门口有人。
是江寻鹤。
他静静地站在那里,看我们笑闹了很久,所以衣上沾了露水。
他提着那一罐茶叶,站在我面前。
因为很不习惯示好,他不自在地别过头去:
“你的茶叶,帮你讨回来了。”
我很诧异江寻鹤会为我出头。
他说过自己要远离尘缘,所以不能跟任何人有交集。
“谢谢,但我不需要了。”
“你不是很在意”
原来他一直都知道。
知道我很介意被骗了茶叶这件事。
我看了看他身后的琴和身上一尘不染的衣服。
我想他可能只是和陈掌柜说了一句话,对面就毕恭毕敬地把茶叶还给了他。
原来我求之不得的事情,于他而言这么轻巧。
不知道为什么,想起过去,我又难过了。
“江寻鹤,你做什么我都不会把陆文谦交给你。”
“可他在骗你。”江寻鹤强调,“我不是要跟你换陆文谦,我是”
他想了一会,终于下定决心开口:
“陆文谦另算,可你是我的情劫,我从你这里悟到赤子之心的爱,我要把这份爱还给你,我们要做一世夫妻的。

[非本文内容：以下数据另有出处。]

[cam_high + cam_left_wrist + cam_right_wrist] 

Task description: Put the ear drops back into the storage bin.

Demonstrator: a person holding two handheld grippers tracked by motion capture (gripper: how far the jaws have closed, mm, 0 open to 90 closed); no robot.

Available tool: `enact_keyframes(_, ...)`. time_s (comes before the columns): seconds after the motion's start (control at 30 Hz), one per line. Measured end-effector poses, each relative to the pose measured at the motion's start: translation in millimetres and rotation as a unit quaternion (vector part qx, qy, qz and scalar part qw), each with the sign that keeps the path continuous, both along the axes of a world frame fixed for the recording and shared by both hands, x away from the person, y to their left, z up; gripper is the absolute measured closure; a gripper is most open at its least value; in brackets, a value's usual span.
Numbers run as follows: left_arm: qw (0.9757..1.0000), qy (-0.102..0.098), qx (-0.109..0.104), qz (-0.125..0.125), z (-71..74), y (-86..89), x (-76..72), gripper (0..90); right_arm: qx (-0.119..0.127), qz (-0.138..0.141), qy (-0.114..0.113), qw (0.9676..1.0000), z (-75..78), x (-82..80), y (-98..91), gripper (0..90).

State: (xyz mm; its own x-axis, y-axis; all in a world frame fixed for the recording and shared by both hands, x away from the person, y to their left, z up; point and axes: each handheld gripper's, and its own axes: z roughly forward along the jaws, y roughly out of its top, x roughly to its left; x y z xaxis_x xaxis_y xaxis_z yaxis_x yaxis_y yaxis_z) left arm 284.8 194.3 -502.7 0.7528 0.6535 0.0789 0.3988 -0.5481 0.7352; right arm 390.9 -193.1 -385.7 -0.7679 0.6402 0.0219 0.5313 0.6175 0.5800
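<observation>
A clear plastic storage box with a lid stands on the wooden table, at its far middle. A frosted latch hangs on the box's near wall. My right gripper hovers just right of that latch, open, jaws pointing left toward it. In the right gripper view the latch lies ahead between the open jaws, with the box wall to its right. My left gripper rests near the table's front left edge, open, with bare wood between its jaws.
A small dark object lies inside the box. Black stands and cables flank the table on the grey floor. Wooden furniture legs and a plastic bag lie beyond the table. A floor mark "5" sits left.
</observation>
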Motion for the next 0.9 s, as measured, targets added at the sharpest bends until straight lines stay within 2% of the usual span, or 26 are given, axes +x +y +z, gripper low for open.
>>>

“劈柴,生火,跟你去集市,他能做的我也能做,甚至比他更好。”
不同于五年前的冷淡和傲慢。
江寻鹤说这话时,连耳朵都红了。
他后知后觉开了情窍,所以呢?
这五年,我不怨他冷淡,也不怨他看不上我。
我是救了他,是追在他身后五年。
但感情不是强买强卖,这世上没有一方付出,另一方就要接纳的道理。
他不欠我的。
他可以不要我的心。
但他不该这样践踏它。
“江寻鹤,我不想做笨蛋,我也想像柳如音那样灵慧又雅致。
“那天你问我为什么不骗别人只骗我,我想明白了。
“世界上有雅就有俗,有人做聪明人,就要有人做笨蛋。
“陆文谦对我好,我就愿意做笨蛋。
“我就愿意被他骗。”
落到你情我愿四个字上面,世间所有道理和账目,就都说不通,算不清了。
江寻鹤久久说不出话,他的眼睛里半是迟疑,半是怅惘。
他终于意识到,欠我一句道歉。
“对不起,当初我不该那样说你。”
“没关系,你治好了阿团,早不欠我的了。”
我才不要恨他呢。
就像惦记是否被北风吹开的茶炉,一趟趟在冬夜里起身。
那样太累了。
陆文谦紧张地拉了拉我的袖子:
“晚晚,我再也不会骗你了,我发誓。”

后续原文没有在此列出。